Sailing skills and “Can Racing”. I was once quoted as saying that Set Course Course Yacht Racing or “Can Racing” as it is often called, is to me, “practice for ocean racing”.
Now please do not misunderstand me. I fully appreciate and respect that to many other sailors and skippers doing their very best on a set race course is life itself. And this is great. What I often worry about is the sailor who goes to sea with boats that are not prepared and sailing skill sets that have not been practised. When we join ブイ周り (Go Around the Buoy) set course races we get the best practice there is to build sailing skills.
The ISAF category rules and ISAF Offshore Special Regulations give us guidelines to prepare our boats to be strong and suitably prepared for safety at sea but how about our sailing skills? Yes the Rules and regulations do provide some requirement for training but again these are mostly directed at safety.
We need to practice sailing skills under actual sailing conditions. We need to know how to set and trim sails, tack and gybe. Set spinnaker poles and spinnaker sails then douse them and put them away again in such a way that they can easily and quickly be used again. When you see photos or videos of yacht racing crews performing these skills as they round the fixed race course “marks” they often make it look easy.
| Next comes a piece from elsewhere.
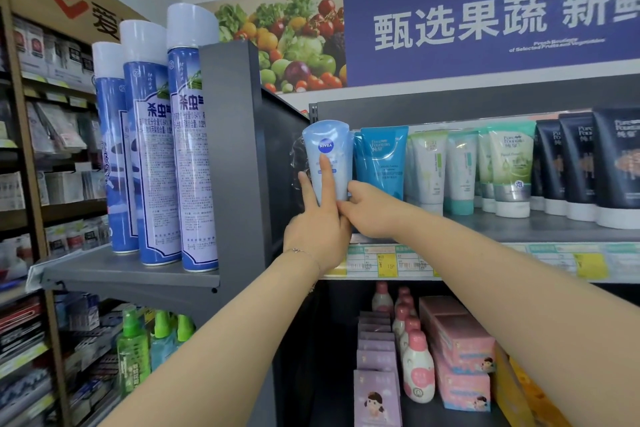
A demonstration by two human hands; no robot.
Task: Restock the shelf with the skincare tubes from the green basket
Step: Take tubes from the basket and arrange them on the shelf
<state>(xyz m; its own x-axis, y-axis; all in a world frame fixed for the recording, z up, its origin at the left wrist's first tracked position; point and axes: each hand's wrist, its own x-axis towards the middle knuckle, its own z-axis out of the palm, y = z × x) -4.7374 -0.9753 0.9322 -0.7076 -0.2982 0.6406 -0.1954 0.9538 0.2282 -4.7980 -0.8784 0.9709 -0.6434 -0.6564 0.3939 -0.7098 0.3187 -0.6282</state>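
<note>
A light blue Nivea tube stands cap-down at the far left end of the top shelf. My left hand holds its lower part, index finger straight up along the front and thumb on its left side. My right hand grips the tube's base from the right, fingers curled around it. Right beside the tube stands a teal tube, then a row of white-green tubes and dark tubes. The green basket is out of view.
A grey shelf end panel stands just left of the tube, with tall blue spray cans on the neighbouring shelf. Price labels line the shelf edge. Pink bottles and pink boxes fill the shelf below.
</note>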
But try it for yourself and you will very quickly find out just how amazing these crews are and how much you need to practice to become smooth and safe at the skills.
Recently I was asked “But cant we practice these skills alone on the ocean?” The cry of “Starboard!” is a good way to answer how I feel about this question. To a beginner yacht racing skipper these are the last two words he wants to hear. They mean he just lost the luxury of deciding when his boat is ready to tack or gybe.
Rule: If two boats are converging on a collision course the boat on Port tack must give way to the starboard tack boat. I say must give way, not if you feel like it, must give way even if that was not in the sailing plan.
When we practice alone we can take our time and do things in our own time with no pressure. When we are trying to keep up speed and racing a set course with many other boats all working to go around the same buoy at the same time we lose the luxury of when we move. We must change our sails at the mark not when we feel like and if we are on a port tack and we hear “Starboard” then we must tack out of the way. Not when we feel like it, not when we are all ready on deck, immediately. The timing is not set by you any more it is set by the race and the boat that yelled. “Starboard!” You need to be ready to move quick. You need to be good at your sailing skills and have your boat ready to tack or gybe at any time.
Nature controls the conditions we sail in at sea. Often nature controls when we do things at sea. We have many things to consider. The weather, the course, Navigation, the safety of the crew, the safety of the boat, we have to calculate the food and water on board to feed the crew until we reach shore, we have to be continually checking the boats rigging for damage to screws, bolts, shackles, running rigging, sail wear, and the list goes on. What need to not be thinking about are our sailing skills. These need to be natural movements of our body and mind. We need to be skilful at the base sailing skills. To me the best place to get those skills is competing with other yachts who are better than me on a set race course. When I race I come last a lot. Not by far but last is last. Of course I would love to be closer to the winner but I really don”t care because if I made it around the course safely, without hitting another boat, in a reasonable time and with a smile on my face then……I won new skills. Skills that will keep me safe at sea.